YOUR TASK:
Copy each line below as it stands, but skip any picture it contains.

PROVIDED ENTRIES:
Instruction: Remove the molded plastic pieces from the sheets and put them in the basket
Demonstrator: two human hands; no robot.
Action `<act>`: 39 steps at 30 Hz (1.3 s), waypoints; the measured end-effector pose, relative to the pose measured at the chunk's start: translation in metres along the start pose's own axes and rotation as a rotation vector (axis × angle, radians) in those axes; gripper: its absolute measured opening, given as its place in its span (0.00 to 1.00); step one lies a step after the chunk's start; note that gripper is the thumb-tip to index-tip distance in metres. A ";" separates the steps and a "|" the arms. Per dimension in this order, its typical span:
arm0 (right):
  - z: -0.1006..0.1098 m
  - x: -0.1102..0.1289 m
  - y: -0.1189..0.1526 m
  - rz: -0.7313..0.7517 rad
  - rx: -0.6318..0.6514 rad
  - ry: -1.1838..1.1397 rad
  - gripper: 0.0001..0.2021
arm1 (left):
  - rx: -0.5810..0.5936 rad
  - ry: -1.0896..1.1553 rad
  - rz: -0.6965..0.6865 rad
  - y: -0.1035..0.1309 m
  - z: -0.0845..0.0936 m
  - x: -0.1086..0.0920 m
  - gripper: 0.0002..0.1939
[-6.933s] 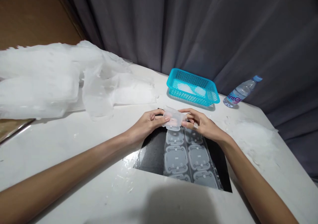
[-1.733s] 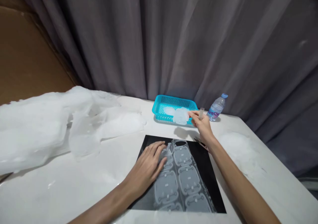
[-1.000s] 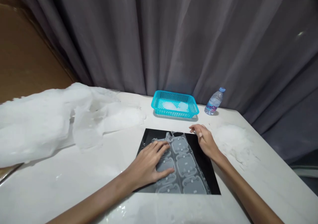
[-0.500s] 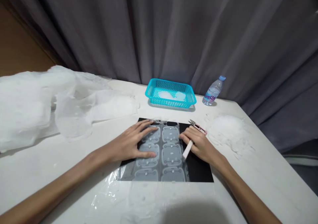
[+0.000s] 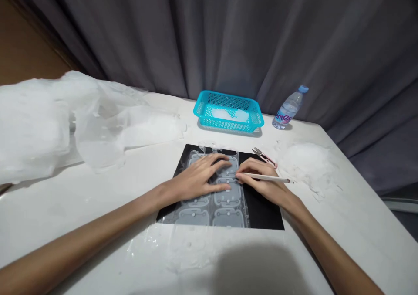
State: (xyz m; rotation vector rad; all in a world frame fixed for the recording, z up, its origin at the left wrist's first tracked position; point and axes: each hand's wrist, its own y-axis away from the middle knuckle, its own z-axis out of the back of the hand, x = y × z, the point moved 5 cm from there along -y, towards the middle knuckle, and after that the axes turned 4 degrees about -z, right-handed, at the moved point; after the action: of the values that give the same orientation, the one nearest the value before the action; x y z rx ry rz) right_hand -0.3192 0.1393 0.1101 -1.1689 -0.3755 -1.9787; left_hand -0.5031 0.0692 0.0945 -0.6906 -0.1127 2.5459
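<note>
My left hand (image 5: 205,176) lies flat with fingers spread on a clear plastic sheet (image 5: 227,218) moulded with rows of rounded-square shapes. Under the sheet is a black board (image 5: 263,212), and the sheet's near end runs past it onto the table. Between the fingers of my right hand (image 5: 261,177) is a slim white pen-like tool (image 5: 266,178). Its left end meets the sheet's right edge or hovers just over it; the tip is too small to make out. Small thread snips (image 5: 265,157) with pink handles lie just beyond my right hand.
A turquoise basket (image 5: 228,124) holding white pieces stands at the back, with a water bottle (image 5: 289,110) to its right. White thin scraps are heaped in a pile (image 5: 308,164) on the right. Large white translucent sheets (image 5: 94,125) cover the table's left. A grey curtain (image 5: 215,38) hangs behind.
My left hand has slid right across the sheet. In my right hand the white tool has swung from pointing down toward me to lying nearly level, its left end at the sheet. The view has shifted slightly.
</note>
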 end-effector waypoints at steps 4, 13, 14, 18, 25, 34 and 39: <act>-0.005 -0.002 0.001 -0.022 0.075 -0.021 0.06 | -0.016 0.002 0.022 0.002 -0.002 0.006 0.31; -0.010 0.005 -0.001 0.087 0.083 0.057 0.06 | -0.005 0.013 0.087 0.002 -0.006 0.007 0.38; -0.011 0.005 -0.001 0.093 0.083 0.072 0.06 | -0.009 0.021 0.089 0.003 -0.007 0.008 0.38; -0.014 0.003 -0.002 0.089 0.086 0.092 0.06 | -0.011 0.024 0.091 0.004 -0.008 0.009 0.39; -0.016 0.003 -0.001 0.112 0.087 0.132 0.06 | -0.023 0.042 0.084 0.002 -0.007 0.008 0.39; -0.016 0.012 0.004 0.210 0.120 0.352 0.08 | -0.015 0.011 0.079 0.002 -0.008 0.008 0.39; -0.008 0.005 0.006 0.122 0.097 0.220 0.06 | 0.001 0.021 0.090 0.002 -0.007 0.008 0.40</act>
State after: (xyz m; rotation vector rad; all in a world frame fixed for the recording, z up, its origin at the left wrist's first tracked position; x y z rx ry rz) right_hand -0.3204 0.1281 0.1089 -0.8815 -0.2760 -1.9360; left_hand -0.5064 0.0706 0.0841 -0.7377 -0.0752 2.6237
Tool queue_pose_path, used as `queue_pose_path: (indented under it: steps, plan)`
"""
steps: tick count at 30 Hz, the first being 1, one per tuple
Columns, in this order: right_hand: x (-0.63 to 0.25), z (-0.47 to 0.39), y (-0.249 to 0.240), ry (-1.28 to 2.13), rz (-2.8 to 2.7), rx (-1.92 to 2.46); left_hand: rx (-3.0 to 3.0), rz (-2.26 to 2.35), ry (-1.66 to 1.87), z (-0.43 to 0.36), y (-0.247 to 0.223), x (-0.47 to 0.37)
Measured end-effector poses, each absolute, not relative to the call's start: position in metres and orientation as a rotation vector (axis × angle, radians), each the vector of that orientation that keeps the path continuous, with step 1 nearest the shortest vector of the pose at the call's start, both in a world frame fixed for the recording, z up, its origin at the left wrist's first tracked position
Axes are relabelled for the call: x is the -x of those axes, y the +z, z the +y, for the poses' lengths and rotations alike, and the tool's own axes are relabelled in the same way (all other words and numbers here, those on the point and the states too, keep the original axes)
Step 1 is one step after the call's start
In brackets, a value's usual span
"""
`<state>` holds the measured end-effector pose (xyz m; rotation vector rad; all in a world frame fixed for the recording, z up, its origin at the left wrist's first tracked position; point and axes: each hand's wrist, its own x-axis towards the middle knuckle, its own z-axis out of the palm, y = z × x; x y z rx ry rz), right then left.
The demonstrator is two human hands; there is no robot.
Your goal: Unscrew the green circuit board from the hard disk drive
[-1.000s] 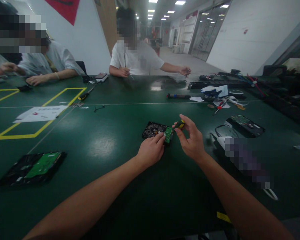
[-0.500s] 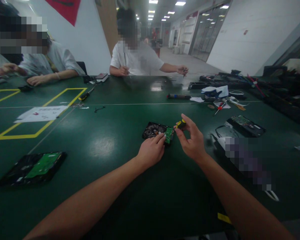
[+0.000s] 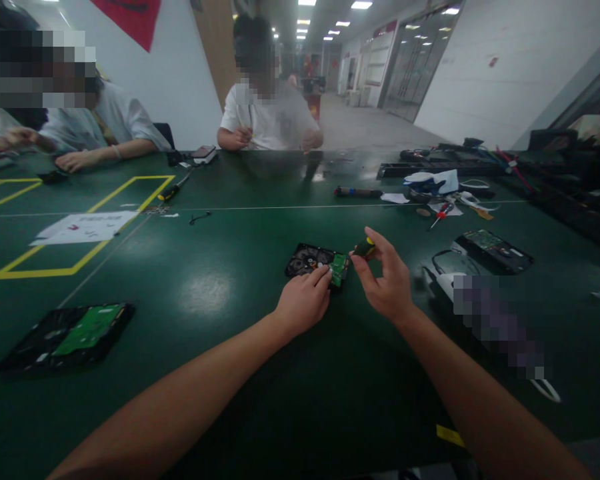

ANSWER BOX:
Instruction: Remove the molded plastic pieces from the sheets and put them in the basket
Demonstrator: two human hands; no robot.
Action `<act>`: 39 steps at 30 Hz (1.3 s), waypoints; the measured end-effector pose, relative to the pose measured at the chunk's start: translation in metres along the start pose's own axes and rotation as a rotation vector (axis × angle, radians) in those axes; gripper: its absolute measured opening, given as its place in its span (0.00 to 1.00); step one lies a step after the chunk's start; note that gripper is the thumb-tip to index-tip distance in metres. A ";" separates the steps and a "|" the arms. Per dimension in this order, its typical span:
arm0 (right):
  - z: -0.1006..0.1098 m
  - x: -0.1102..0.1289 m
  - y: -0.1189..0.1526 m
  - rz: -0.7313..0.7517 rad
  - rx: -0.6318..0.6514 rad
  - ry: -1.1838..1.1397 rad
  - gripper: 0.0001..0.2021
arm1 (left):
  - rx: -0.5810..0.5936 rad
  - ry: -1.0896..1.1553 rad
  - rz: -0.6965..0.6865 rad
  - y: -0.1035..0.1309 m
  - z: -0.0845..0.0936 m
  - x: -0.1086..0.0920 m
  - gripper: 0.0002..0.1939
[-6.933s] 
[-1.733s] 
[-1.000s] 
[-0.500s] 
[+0.000s] 
State: (xyz m; rotation vector rad; all in a world frame fixed for the recording, z up, its origin at the left wrist's first tracked position; point and axes: each hand's wrist, its own y-axis away from the middle knuckle, its own z-axis out of the back of the hand, x = y × z, the point moved 5 cm from there along -y, towards the middle knuckle, and after that the axes turned 4 degrees about -z, right-handed, at the moved point; after the action: of the values that give the same orientation, the one nearest the value before the action; x y z rx ry rz) right_hand -0.3192 0.1393 0.1101 -1.1689 -0.3755 -1.9787; left_hand -0.5031 0.0692 0.0945 -0.6906 -0.1127 2.5459
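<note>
My left hand (image 5: 205,176) lies flat with fingers spread on a clear plastic sheet (image 5: 227,218) moulded with rows of rounded-square shapes. Under the sheet is a black board (image 5: 263,212), and the sheet's near end runs past it onto the table. Between the fingers of my right hand (image 5: 261,177) is a slim white pen-like tool (image 5: 266,178). Its left end meets the sheet's right edge or hovers just over it; the tip is too small to make out. Small thread snips (image 5: 265,157) with pink handles lie just beyond my right hand.
A turquoise basket (image 5: 228,124) holding white pieces stands at the back, with a water bottle (image 5: 289,110) to its right. White thin scraps are heaped in a pile (image 5: 308,164) on the right. Large white translucent sheets (image 5: 94,125) cover the table's left. A grey curtain (image 5: 215,38) hangs behind.
My left hand has slid right across the sheet. In my right hand the white tool has swung from pointing down toward me to lying nearly level, its left end at the sheet. The view has shifted slightly.
</note>
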 end-effector waypoints at steps 4, 13, 14, 18, 25, 34 and 39: <act>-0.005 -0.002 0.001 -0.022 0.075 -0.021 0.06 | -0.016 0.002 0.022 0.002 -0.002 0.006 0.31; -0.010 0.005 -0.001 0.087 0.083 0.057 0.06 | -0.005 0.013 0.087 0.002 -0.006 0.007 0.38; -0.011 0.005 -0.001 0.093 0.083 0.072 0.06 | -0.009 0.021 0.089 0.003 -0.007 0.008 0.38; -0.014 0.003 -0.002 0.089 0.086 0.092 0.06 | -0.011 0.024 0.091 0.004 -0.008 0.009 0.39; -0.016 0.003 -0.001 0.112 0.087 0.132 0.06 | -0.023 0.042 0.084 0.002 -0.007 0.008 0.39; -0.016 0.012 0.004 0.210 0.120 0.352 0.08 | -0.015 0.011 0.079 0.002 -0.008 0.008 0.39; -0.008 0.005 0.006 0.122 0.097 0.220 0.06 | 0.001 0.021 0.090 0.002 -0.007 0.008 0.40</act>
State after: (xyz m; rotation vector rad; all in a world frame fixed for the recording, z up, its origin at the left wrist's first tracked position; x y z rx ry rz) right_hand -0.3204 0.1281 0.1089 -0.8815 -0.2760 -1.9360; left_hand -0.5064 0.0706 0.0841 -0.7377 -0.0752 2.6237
Tool queue_pose_path, used as `queue_pose_path: (indented under it: steps, plan)`
"""
steps: tick count at 30 Hz, the first being 1, one per tuple
Columns, in this order: right_hand: x (-0.63 to 0.25), z (-0.47 to 0.39), y (-0.249 to 0.240), ry (-1.28 to 2.13), rz (-2.8 to 2.7), rx (-1.92 to 2.46); left_hand: rx (-3.0 to 3.0), rz (-2.26 to 2.35), ry (-1.66 to 1.87), z (-0.43 to 0.36), y (-0.247 to 0.223), x (-0.47 to 0.37)
Measured end-effector poses, each absolute, not relative to the call's start: position in metres and orientation as a rotation vector (axis × angle, radians), each the vector of that orientation that keeps the path continuous, with step 1 nearest the shortest vector of the pose at the call's start, both in a world frame fixed for the recording, z up, its origin at the left wrist's first tracked position
Axes are relabelled for the call: x is the -x of those axes, y the +z, z the +y, for the poses' lengths and rotations alike, and the tool's own axes are relabelled in the same way (all other words and numbers here, those on the point and the states too, keep the original axes)
Step 1 is one step after the call's start
In brackets, a value's usual span
"""
`<state>` holds the measured end-effector pose (xyz m; rotation vector rad; all in a world frame fixed for the recording, z up, its origin at the left wrist's first tracked position; point and axes: each hand's wrist, its own x-axis towards the middle knuckle, its own z-axis out of the palm, y = z × x; x y z rx ry rz), right then left.
The demonstrator is two human hands; there is no robot.
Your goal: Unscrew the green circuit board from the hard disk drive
[-1.000s] 
[-0.500s] 
[+0.000s] 

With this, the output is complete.